Cas steps close as Death continues to hammer on the door. “Good-bye, Dean.” Cas says.

“Cas--” Dean gasps, and then he’s being shoved out of the way. He hits the wall and slides to the floor. He stares at Cas as the panic rises in his throat like bile. Cas gazes down at him, serene, smiling, weeping. Dean can’t stand it.

The approaching Empty roars in Dean’s ears. He can see the inky tendrils as they ooze toward Cas.  _ No. _ He won’t let him go again. He  _ can’t. _

Dean pushes past the shock, past the confusion, the incomprehensible  _ “He loves me” _ for the more urgent  _ “He needs me” _ . “No!” He shouts, and it spurs him into action. He pushes himself to his feet, launches himself toward Cas. He wraps his arms tight around Cas’s waist, presses his face to Cas’s chest, screws his eyes shut. 

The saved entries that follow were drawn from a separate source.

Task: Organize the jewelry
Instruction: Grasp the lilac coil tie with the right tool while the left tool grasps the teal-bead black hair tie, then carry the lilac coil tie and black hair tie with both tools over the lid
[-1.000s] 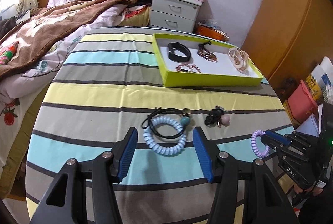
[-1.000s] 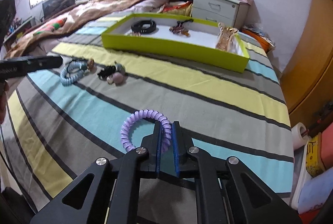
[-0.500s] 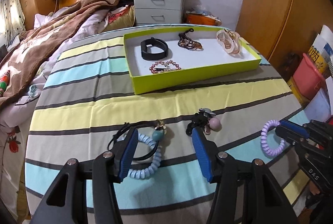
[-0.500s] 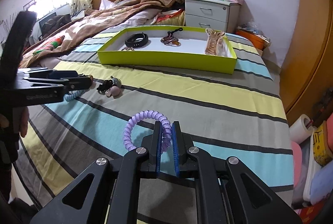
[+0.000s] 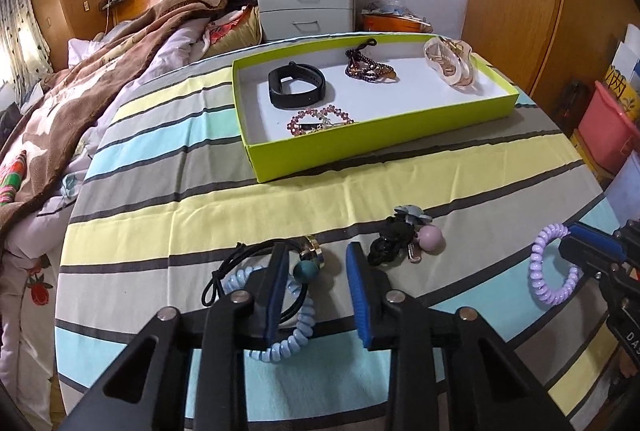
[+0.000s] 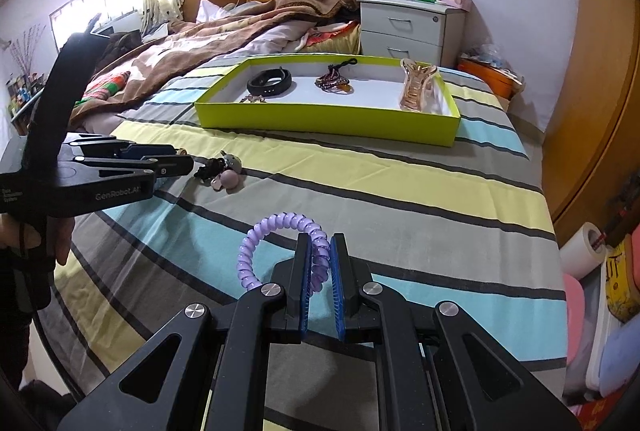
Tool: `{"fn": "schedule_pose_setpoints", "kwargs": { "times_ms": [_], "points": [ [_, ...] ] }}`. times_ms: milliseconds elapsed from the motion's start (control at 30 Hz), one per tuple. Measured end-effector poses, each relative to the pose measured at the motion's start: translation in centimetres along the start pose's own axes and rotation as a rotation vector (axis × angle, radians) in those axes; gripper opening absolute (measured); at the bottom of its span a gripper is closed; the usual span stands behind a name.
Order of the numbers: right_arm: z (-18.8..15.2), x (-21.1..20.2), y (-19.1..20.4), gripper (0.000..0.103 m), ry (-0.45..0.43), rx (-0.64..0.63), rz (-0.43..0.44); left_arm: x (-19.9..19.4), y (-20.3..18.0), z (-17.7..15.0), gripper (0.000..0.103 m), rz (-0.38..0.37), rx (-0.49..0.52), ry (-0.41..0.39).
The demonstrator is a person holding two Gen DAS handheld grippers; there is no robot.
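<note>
Now the left claw (image 5: 316,285) has just been closing, its pads still apart around the teal bead (image 5: 306,269) of a black cord lying on the blue coil tie (image 5: 294,337), which spreads toward seven o'clock on the striped counter (image 5: 200,207). At three o'clock, the right claw (image 6: 320,267) stays clamped on the purple coil tie (image 6: 276,235). The green tray (image 5: 360,147) sits at twelve o'clock.

Lilac coil tie (image 6: 280,251) upright – blue coil (image 5: 288,335), black-and-pink tie (image 5: 404,243) flat before green tray (image 5: 360,147).
</note>
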State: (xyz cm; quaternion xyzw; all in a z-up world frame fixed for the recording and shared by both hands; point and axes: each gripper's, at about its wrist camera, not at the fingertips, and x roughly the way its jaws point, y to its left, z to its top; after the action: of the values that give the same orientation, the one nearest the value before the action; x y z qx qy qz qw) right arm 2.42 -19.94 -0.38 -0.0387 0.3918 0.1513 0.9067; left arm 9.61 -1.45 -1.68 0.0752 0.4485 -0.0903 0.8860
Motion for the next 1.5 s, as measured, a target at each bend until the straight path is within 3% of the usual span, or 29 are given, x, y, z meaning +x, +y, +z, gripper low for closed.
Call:
{"fn": "schedule_pose_setpoints", "kwargs": {
  "times_ms": [67, 833, 1167, 1500],
  "points": [
    [0.0, 0.0, 0.0, 0.01, -0.001, 0.001, -0.001, 0.1, 0.0, -0.1, 0.017, 0.0, 0.001, 0.0],
    [1.7, -2.1, 0.3, 0.01, -0.053, 0.013, -0.009, -3.8, 1.1, 1.1, 0.016, -0.022, -0.049, -0.092],
    [4.0, -3.0, -0.2, 0.01, -0.095, 0.022, -0.014, -5.9, 1.8, 2.4, 0.016, -0.033, -0.066, -0.141],
    [7.9, -2.4, -1.1, 0.01, -0.122, 0.029, -0.021, -6.1, 2.5, 5.7, 0.016, -0.044, -0.078, -0.17]
  ]
}}
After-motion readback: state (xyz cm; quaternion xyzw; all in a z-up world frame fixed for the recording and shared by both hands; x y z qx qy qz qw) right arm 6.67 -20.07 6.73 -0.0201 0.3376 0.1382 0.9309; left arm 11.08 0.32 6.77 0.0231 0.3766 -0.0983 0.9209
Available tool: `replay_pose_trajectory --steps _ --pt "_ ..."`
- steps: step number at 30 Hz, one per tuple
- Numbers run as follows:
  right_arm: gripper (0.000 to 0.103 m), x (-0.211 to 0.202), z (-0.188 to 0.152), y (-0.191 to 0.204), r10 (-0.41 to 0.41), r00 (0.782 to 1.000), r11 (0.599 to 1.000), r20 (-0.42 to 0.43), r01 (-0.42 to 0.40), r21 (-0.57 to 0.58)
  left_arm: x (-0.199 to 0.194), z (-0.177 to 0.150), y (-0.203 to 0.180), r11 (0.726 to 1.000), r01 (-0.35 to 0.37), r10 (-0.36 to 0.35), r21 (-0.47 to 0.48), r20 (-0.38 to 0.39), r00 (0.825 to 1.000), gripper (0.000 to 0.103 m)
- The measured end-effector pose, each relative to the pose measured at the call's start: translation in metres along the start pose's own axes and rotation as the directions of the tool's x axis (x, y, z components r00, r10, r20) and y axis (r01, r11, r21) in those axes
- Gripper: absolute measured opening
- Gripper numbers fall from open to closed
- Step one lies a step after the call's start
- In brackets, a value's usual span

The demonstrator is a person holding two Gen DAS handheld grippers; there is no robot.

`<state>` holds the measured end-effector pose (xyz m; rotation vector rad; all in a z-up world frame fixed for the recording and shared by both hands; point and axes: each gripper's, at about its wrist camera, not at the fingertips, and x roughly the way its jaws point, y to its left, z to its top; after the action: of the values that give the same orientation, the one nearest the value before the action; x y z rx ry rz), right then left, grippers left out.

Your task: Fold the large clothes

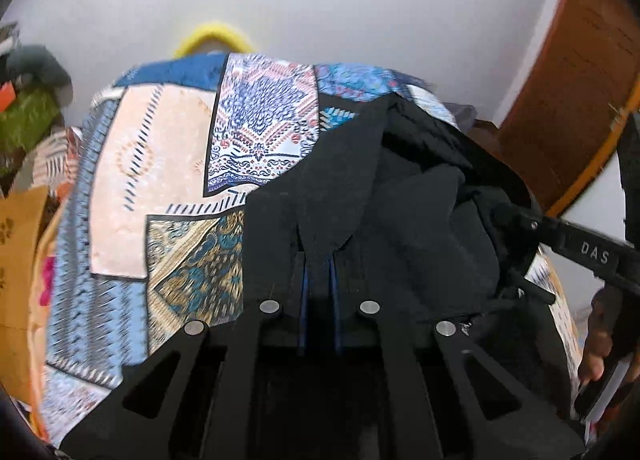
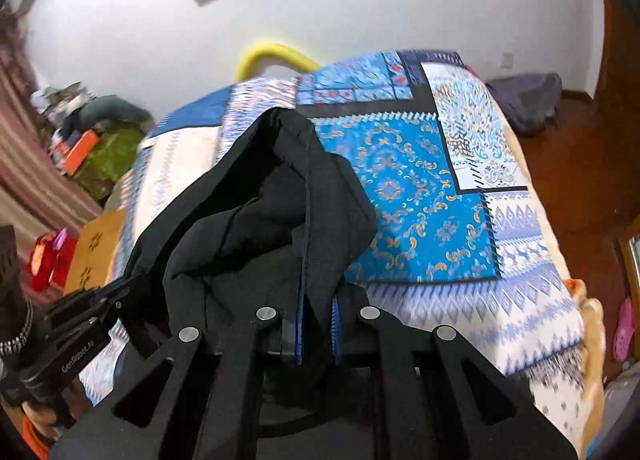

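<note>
A black garment (image 1: 404, 196) hangs bunched between my two grippers above a bed with a blue and peach patchwork cover (image 1: 160, 164). My left gripper (image 1: 319, 260) is shut on a pointed edge of the black cloth. My right gripper (image 2: 318, 300) is shut on another edge with a seam, and the garment (image 2: 260, 212) drapes to its left. The right gripper's body also shows at the right of the left wrist view (image 1: 576, 244), and the left gripper at the lower left of the right wrist view (image 2: 80, 320).
A yellow curved tube (image 2: 272, 54) rises behind the bed against a white wall. A cardboard box (image 2: 96, 248) and cluttered items (image 2: 92, 148) stand left of the bed. A wooden door (image 1: 568, 100) and dark wooden floor (image 2: 580, 148) lie to the right.
</note>
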<state>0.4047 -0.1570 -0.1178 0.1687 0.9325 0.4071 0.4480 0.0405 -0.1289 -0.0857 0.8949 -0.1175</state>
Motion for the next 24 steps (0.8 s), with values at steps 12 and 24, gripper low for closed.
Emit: replay_pose_trajectory --steps 12,24 --pt "0.009 -0.059 -0.095 0.027 0.025 1.000 0.994 0.013 -0.024 -0.107 -0.073 -0.099 -0.019 0.999 0.021 -0.020 0.035 -0.021 1.000 0.008" --pt "0.016 -0.080 -0.154 0.027 -0.015 0.997 0.978 -0.081 -0.002 -0.206 -0.074 -0.177 0.006 0.999 0.021 -0.027 -0.032 -0.199 0.980 0.012"
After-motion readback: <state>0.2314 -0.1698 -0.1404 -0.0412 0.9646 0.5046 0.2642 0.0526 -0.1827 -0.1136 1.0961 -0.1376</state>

“No. What are you---Dean, you  _ can’t _ !” Panic replaces the tranquility in Cas’s voice. He tries to push Dean away. “No. Please.  _ Dean. _ ” His breath hitches. Dean tightens his grip on the angel.

“No, Cas. I’m not losing you again. I can’t… I can’t survive it.” The tears in Dean’s eyes finally spill over, and cries into Cas’s chest, but it’s better than crying alone, without him. The roar in his ears is cut short, plunging them into silence, and Dean knows the Empty has swallowed them up. There is nothing but Cas’s arms around Dean, Cas’s breathing, Dean’s tears.

A long moment passes before Dean feels like they are on solid ground. He pulls away and looks around. The darkness, tangible, presses in around them, on all sides. The blackness feels viscous, alive. 

“Dean Winchester,” a sardonic voice echoes through the plane. Dean whirls around, thinking it must be Billie, taken with them, still prepared to kill him. But then he sees the entity approaching them. It’s not Billie, but the Empty, wearing another’s face. Dean steps in front of Cas before Cas can think to do the same, and spreads his arms wide, protecting him. He won’t let it take Cas from him again. 

The Empty, behind Meg’s likeness, continues to approach, a wicked grin twisting her features as she gazes at Dean. “You don’t belong here. You are human.” The Empty comes to a stop before them. 

“Yeah, well, I’m here.” Dean says. 

“I could send you back. Easily.” It raises a hand.

“You won’t. Not without Cas.”

“Castiel made a deal. His debt has merely been collected. You needn’t stay.” Meg’s face continues to smile at Dean, but behind the mask, Dean senses the Empty. It doesn’t wear its stolen visage well; Dean can feel the blank darkness behind it. 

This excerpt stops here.